The Schema tab applies to source and target datasets that Upsolver ingests and transforms.
The timestamp of the last update by jobs writing to the table, indicating when the table was last modified. This only applies to datasets in your data lake:
The Overview card provides instant visibility into the following:
Number of Fields: the total count of all fields in the dataset, including system columns that are automatically added by Upsolver.
Number of Unique Fields: the number of columns containing unique values. This number maps to the Has Value Repetition column in the Ingested Data Statistics table.
Number of Arrays Fields: the count of columns that contain array data out of the total count.

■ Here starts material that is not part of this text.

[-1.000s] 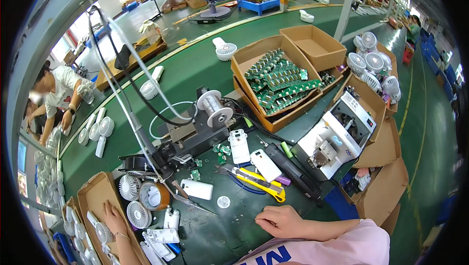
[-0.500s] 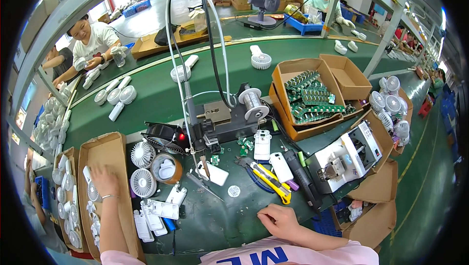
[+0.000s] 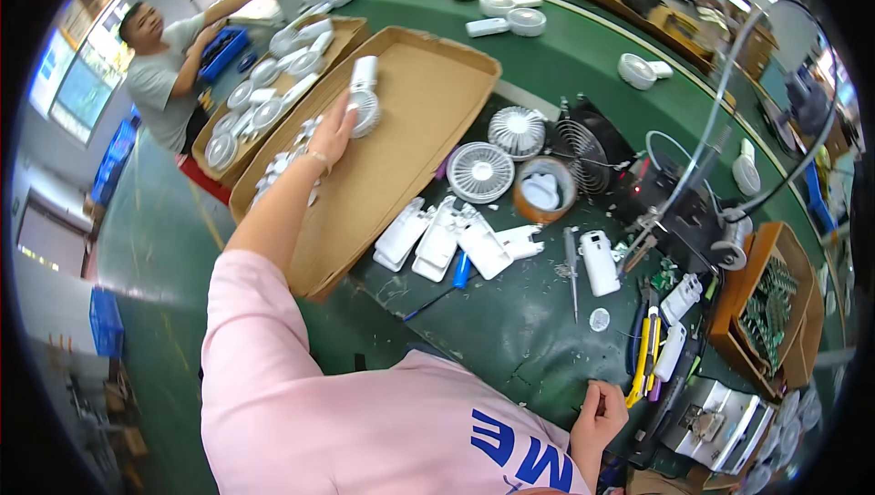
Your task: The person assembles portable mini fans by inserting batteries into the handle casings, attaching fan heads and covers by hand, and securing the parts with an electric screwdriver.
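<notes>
Held the left hand (image 3: 332, 137) inside the cardboard tray (image 3: 415, 103), with fingers extended at the round-headed white fan (image 3: 365, 112), apparently contained there by the raised walls; could not tell whether gripping or released. Positioned the right hand (image 3: 602, 409) well right of the tray, with fingers curled around nothing visible, presumably at rest. Showed smooth, boxy plastic casings (image 3: 485, 247) just right of the tray.

Holds the bare left forearm (image 3: 276, 206) stretched forward and to the left, with the bare left hand (image 3: 334, 133) back uppermost, fingers extended and palm hidden. Shows only a short stretch of bare right forearm (image 3: 585, 461), with the bare right hand (image 3: 602, 409) well apart, fingers folded loosely inward.
</notes>
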The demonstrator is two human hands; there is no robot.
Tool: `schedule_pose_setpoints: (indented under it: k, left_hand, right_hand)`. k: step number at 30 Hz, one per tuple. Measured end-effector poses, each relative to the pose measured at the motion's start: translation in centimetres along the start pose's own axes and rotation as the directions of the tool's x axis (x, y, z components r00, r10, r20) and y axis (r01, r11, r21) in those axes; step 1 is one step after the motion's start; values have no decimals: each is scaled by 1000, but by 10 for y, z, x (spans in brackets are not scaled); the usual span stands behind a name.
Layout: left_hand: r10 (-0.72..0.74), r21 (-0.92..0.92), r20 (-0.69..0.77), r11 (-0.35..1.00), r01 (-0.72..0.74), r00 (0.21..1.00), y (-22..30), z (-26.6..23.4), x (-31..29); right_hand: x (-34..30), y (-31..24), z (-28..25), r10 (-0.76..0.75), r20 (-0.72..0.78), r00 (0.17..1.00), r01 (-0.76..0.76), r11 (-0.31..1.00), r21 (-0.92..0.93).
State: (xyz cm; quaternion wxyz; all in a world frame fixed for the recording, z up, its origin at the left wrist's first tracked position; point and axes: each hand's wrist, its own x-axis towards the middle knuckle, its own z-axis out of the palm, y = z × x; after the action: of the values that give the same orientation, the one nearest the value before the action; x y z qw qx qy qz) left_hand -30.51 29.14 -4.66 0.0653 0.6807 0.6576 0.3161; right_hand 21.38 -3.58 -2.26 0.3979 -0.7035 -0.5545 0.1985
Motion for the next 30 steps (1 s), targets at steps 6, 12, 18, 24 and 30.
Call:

This graph is a visual display to show the number of rows ingested over the selected timespan, enabling you to quickly discover spikes or drops in your pipeline and troubleshoot unexpected volumes. By default, the chart shows written rows from the initial ingestion through to now., however you can change this. Click on the Time View button, which displays Lifetime by default, to change the timespan displayed in the dataset report:
You can select an area on the chart to drill into the statistics for a deeper dive into your data. If you need to travel back and find an issue, you can keep selecting the date and time to view the data exactly as it was at a specific point:
This table provides powerful metadata about your dataset. You can click on a column name in the table to drill deeper into the Column details, which includes stats for the Upsolver system columns appended to your dataset. To filter the columns in the dataset, type your search string into the Search box. Click the x icon in the Search box to clear the results.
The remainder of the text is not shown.